Il modulo di autocertificazione, a sua volta, contiene una grave omissione. Non cita la possibilità di cui sopra ma solo le possibilità di movimento: per comprovate esigenze lavorative , assoluta urgenza per muoversi fuori dal comune, situazioni di necessità, motivi di salute. Questa omissione viene trascritta anche nei verbali da parte della Polizia. Nei verbali dei carabinieri invece i titoli delle violazioni non corrispondono ai contenuti dei dpcm citati. Non solo, si cita sì l’ordinanza del Ministero della salute del 20 marzo che sancisce la possibilità di muoversi in prossimità della propria abitazione ma poi non la applicano. O la applicano come se affermasse il contrario.
In nessuno dei due casi è menzionata l’ordinanza della Regione, ma ti fermano e multano anche in base a quella.

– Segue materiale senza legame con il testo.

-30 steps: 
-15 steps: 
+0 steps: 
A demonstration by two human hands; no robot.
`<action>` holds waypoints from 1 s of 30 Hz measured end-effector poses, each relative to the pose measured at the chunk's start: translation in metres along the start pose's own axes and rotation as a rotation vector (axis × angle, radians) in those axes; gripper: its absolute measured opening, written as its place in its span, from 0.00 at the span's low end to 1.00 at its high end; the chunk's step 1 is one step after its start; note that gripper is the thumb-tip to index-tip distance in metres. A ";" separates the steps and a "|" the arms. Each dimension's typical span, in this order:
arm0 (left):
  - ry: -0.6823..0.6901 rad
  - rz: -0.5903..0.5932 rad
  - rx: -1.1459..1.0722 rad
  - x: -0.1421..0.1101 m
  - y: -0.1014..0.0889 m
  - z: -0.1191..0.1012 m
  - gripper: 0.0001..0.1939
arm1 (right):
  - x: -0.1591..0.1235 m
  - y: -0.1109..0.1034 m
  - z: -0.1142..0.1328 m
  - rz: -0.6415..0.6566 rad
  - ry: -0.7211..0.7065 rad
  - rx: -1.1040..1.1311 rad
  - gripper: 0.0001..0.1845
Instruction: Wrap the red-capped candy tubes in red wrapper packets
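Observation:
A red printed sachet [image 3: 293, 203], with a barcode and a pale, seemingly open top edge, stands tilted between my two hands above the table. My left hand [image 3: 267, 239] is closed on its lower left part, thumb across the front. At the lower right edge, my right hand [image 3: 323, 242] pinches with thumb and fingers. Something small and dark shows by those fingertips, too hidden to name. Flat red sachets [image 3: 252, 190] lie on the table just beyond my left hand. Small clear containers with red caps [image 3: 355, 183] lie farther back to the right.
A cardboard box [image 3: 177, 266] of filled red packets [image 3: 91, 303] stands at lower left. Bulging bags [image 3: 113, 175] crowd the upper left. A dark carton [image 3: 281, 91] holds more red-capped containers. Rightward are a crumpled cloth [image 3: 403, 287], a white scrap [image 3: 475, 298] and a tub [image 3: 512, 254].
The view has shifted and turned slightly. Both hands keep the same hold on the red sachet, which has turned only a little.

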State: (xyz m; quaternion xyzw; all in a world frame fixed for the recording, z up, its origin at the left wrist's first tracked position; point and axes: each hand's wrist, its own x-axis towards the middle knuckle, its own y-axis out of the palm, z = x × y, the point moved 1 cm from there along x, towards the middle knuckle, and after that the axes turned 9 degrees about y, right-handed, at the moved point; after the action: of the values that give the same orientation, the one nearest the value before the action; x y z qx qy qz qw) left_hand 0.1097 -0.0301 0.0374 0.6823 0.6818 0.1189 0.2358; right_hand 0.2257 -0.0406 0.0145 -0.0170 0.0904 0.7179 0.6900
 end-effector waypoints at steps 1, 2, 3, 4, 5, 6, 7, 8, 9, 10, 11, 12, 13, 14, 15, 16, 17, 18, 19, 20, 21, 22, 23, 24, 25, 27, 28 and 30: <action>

Tutto ciò è inaccettabile.
Il fatto è che le forze dell’ordine sembrano applicare la legge della televisione: state a casa! La logica è quella per la quale la limitazione totale è più facile da gestire. Capisco, ma ogni cosa va fatta col buon senso, e nel rispetto della legge. Per affermare questa impostazione viene anche affermato che così è più facile perché ci sono quelli che non rispettano i divieti.
Perché se qualcuno non rispetta i divieti devono essere colpiti tutti? Forse si chiudono gli incroci perché qualcuno passa col rosso?
In realtà, con queste modalità terroristiche si cerca di coprire i tanti errori: tagli alla sanità, incompetenze e mancata programmazione rispetto all’epidemia. Ma dovranno pagare caro, dovranno pagare tutto.
Intanto le sanzioni vanno contestate nel merito e nella loro legittimità.
Mentre per l’uscita da questa fase sarà necessario affrontare una discussione collettiva per un’azione collettiva.